### Exercise requirements
Reproduce all of the data, making sure that no line differs from the original.

### Dataset section
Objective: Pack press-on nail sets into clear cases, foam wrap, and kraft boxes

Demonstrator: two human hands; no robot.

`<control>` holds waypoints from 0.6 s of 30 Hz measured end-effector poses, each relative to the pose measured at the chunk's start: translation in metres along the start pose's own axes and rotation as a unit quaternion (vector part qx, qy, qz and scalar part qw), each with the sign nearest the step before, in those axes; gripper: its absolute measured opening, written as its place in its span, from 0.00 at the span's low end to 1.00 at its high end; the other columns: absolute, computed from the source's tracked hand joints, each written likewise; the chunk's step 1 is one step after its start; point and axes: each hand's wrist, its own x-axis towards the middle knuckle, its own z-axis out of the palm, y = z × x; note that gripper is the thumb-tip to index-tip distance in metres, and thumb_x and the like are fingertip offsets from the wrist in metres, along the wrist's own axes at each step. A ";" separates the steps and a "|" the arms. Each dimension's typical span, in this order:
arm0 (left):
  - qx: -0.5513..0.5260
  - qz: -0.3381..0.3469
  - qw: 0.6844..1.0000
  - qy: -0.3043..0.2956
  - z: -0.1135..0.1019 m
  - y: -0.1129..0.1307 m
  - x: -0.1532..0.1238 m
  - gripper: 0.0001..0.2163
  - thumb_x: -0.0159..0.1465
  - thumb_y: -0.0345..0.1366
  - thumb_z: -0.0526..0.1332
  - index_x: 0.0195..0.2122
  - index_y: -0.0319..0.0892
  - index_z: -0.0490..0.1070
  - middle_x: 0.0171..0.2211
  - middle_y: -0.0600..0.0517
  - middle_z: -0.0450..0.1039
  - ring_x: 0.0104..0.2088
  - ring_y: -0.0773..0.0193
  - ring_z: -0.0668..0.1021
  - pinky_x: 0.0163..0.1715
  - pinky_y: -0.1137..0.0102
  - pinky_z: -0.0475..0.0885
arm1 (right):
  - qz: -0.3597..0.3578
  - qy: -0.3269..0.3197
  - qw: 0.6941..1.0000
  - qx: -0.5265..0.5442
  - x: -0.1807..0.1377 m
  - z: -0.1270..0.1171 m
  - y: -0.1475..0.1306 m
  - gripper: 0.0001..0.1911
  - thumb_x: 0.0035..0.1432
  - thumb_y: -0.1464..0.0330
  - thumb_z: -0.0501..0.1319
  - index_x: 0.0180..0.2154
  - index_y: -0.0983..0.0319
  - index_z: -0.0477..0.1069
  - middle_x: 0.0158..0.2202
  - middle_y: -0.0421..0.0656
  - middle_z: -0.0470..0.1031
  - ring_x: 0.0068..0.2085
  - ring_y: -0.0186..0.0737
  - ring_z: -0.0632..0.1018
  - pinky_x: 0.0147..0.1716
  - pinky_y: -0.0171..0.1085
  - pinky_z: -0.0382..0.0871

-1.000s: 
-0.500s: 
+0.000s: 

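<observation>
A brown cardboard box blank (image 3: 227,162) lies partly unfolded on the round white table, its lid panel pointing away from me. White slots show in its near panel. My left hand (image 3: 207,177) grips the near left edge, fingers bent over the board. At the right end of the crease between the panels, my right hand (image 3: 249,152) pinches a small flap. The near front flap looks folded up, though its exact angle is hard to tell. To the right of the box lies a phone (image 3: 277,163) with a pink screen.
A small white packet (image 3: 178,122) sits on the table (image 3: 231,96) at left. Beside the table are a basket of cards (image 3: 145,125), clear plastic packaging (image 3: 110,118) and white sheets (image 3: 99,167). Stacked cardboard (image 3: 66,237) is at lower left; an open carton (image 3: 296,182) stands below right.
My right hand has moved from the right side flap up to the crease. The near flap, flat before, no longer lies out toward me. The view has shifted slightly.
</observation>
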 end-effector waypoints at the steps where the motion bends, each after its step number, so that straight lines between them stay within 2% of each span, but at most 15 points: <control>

### Problem solution
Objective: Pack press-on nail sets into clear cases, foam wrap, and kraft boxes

Demonstrator: two human hands; no robot.

`<control>` holds waypoints from 0.6 s of 30 Hz measured end-effector poses, each relative to the pose measured at the chunk's start: translation in metres along the start pose's own axes and rotation as a unit quaternion (vector part qx, qy, qz and scalar part qw), each with the sign nearest the step before, in those axes; gripper: its absolute measured opening, written as its place in its span, from 0.00 at the span's low end to 1.00 at its high end; the other columns: absolute, computed from the source's tracked hand joints, each written likewise; the chunk's step 1 is one step after its start; point and axes: each hand's wrist, its own x-axis towards the middle knuckle, its own z-axis out of the palm, y = z × x; note that gripper is the thumb-tip to index-tip distance in metres, and thumb_x and the like are fingertip offsets from the wrist in metres, along the wrist's own axes at each step. A ";" separates the steps and a "|" the arms. Each dimension's typical span, in this order:
arm0 (left):
  - qx: -0.5513..0.5260
  - qz: -0.3381..0.3469
  - qw: 0.6844..1.0000
  - qy: -0.3043..0.2956
  - z: -0.1135..0.1019 m
  - y: -0.1129..0.1307 m
  - x: -0.1532..0.1238 m
  - gripper: 0.0001..0.2163
  - thumb_x: -0.0159..0.1465
  - thumb_y: -0.0345..0.1366
  - thumb_z: -0.0526..0.1332
  - index_x: 0.0195..0.2122
  - index_y: -0.0319..0.0892
  - index_z: -0.0490..0.1070
  - middle_x: 0.0171..0.2211
  - middle_y: -0.0600..0.0517
  - middle_z: -0.0450..0.1039
  - ring_x: 0.0104..0.2088
  - ring_y: -0.0773..0.0193
  - ring_z: -0.0668..0.1021
  - pinky_x: 0.0163..0.1715
  - pinky_y: -0.1137..0.0102
  - pinky_z: -0.0475..0.0885
arm1 (right):
  - qz: -0.3597..0.3578
  - qy: -0.3269..0.3197
  - qw: 0.6941..1.0000
  - qx: -0.5265..0.5442
  - x: -0.1807..0.1377 m
  - z: -0.1270..0.1171 m
  - y: -0.1475..0.1306 m
  - gripper: 0.0001..0.1911
  - thumb_x: 0.0035..0.1432
  - thumb_y: -0.1464..0.0330
  - thumb_z: -0.0501..0.1319
  - index_x: 0.0180..0.2154
  - index_y: -0.0983..0.0319
  - index_z: -0.0477..0.1069
  - middle_x: 0.0158..0.2202
  - middle_y: -0.0421..0.0656
  - middle_z: -0.0470..0.1031
  - ring_x: 0.0068..0.2085
  - ring_y: -0.0186..0.0737
  - ring_z: -0.0632..0.1018
  - pinky_x: 0.0147..0.1716
  - pinky_y: -0.0171..0.1085
  - pinky_z: -0.0382..0.0871

-1.000s: 
-0.500s: 
+0.000s: 

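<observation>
A brown cardboard box blank (image 3: 227,162) lies partly unfolded on the round white table, its lid panel pointing away from me. White slots show in its near panel. My left hand (image 3: 207,177) grips the near left edge, fingers bent over the board. At the right end of the crease between the panels, my right hand (image 3: 249,152) pinches a small flap. The near front flap looks folded up, though its exact angle is hard to tell. To the right of the box lies a phone (image 3: 277,163) with a pink screen.
A small white packet (image 3: 178,122) sits on the table (image 3: 231,96) at left. Beside the table are a basket of cards (image 3: 145,125), clear plastic packaging (image 3: 110,118) and white sheets (image 3: 99,167). Stacked cardboard (image 3: 66,237) is at lower left; an open carton (image 3: 296,182) stands below right.
My right hand has moved from the right side flap up to the crease. The near flap, flat before, no longer lies out toward me. The view has shifted slightly.
</observation>
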 end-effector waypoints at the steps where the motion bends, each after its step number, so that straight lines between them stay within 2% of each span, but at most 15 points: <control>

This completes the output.